During two days which passed like two centuries, Fandor had been held prisoner in his dungeon where death awaited him.

"I am condemned to death," he exclaimed, "very good, then I will wait for death."

But Fandor was of those who do not give up until the struggle is over. Besides, he had his faithful revolver. He could end his life at any moment and shorten the torture. He had found sufficient ham to last for two meals, and when that had been eaten and the last drop of water drunk he began to suffer the tortures of hunger and thirst. And now, like a caged beast, he paced up and down his prison. His mind went back to stories he had read, stories of entombed miners, of explorers hemmed in by ice, of hunters caught in traps, but in all these cases deliverance in one form or another had come at last—the adventures ended happily.

"I want to live," he cried aloud, "I want to live!"

Suddenly a great calm descended upon him. His coolness and clear judgment returned.

"To struggle! Yes—but how?"

At this moment the roar of the Nord-Sud shook his prison walls. An idea took root in his mind.

Might it not be possible to burrow his way through the soil directly to the tunnel! Examining the ground, he decided that it would be simpler to tunnel his way like a mole, skirting the concrete base of the statue and reaching the pavement beyond. It would not be hard work to dislodge one of the paving stones and reach the open air. No sooner was the plan conceived than he broke several of the bottles until he obtained a piece of the thick glass sufficiently jagged to form a trowel.

With this rough implement he then set to work, scooping up the earth and piling it on one side of his cell. Patiently and ceaselessly he continued, hour after hour, until suddenly the hiss of escaping gas could be faintly heard.
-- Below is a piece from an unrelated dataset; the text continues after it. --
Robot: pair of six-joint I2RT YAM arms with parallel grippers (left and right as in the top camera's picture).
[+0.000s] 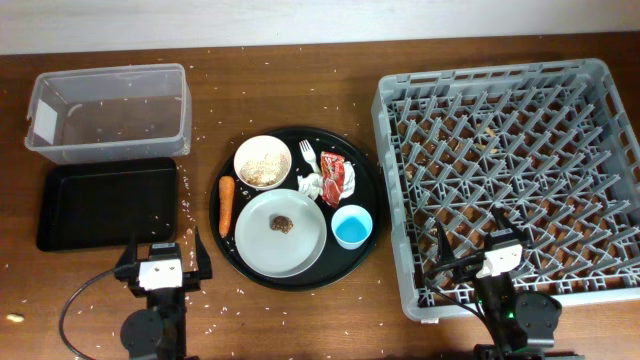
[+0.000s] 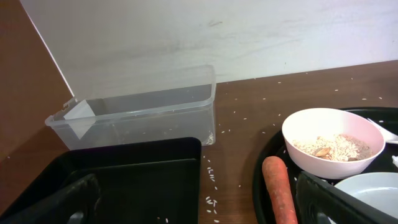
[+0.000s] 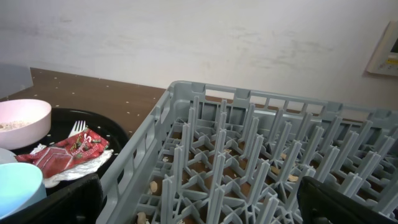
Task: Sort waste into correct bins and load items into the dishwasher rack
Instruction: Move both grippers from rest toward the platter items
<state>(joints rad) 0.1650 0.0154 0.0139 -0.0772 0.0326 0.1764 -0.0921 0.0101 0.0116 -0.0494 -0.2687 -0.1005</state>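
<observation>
A round black tray (image 1: 222, 215) holds an orange carrot (image 1: 226, 206), a white bowl (image 1: 262, 162) of rice-like grains, a grey plate (image 1: 285, 243) with a small brown lump (image 1: 282, 224), a red-and-white wrapper (image 1: 334, 175) on a crumpled napkin (image 1: 311, 186), and a light-blue cup (image 1: 352, 227). The clear tub (image 1: 108, 112) and the shallow black tray (image 1: 108, 202) lie at the left. The grey rack (image 1: 510, 180) is at the right. My left gripper (image 1: 162, 252) is open and empty near the black tray's front edge. My right gripper (image 1: 468, 235) is open and empty over the rack's front left corner.
A white plastic fork (image 1: 308, 157) lies on the round tray beside the bowl. Rice grains (image 1: 205, 125) are scattered over the wooden table. A wall runs along the back. In the left wrist view the carrot (image 2: 278, 190) and bowl (image 2: 333, 142) sit to the right of the fingers.
</observation>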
"I'm done for this time," he cried in despair. "I shall be asphyxiated!" But a gleam of hope quickly set him to work again.

"Gas is lighter than air. It may percolate through the chinks of the masonry. In any case I'd rather die that way than be starved to death."

It was a race between the escaping gas and the tunnel.

Very soon Fandor began to feel a dizziness in his head, and the air became more difficult to breathe; suddenly, he had the sensation of being enveloped in an extraordinary blue flame, and then a loud report deafened him.

Fandor's prison, saturated with gas, had suddenly blown up!

The ground gave way beneath him: he was lying in the ruins.

Destiny had made a plaything of his efforts.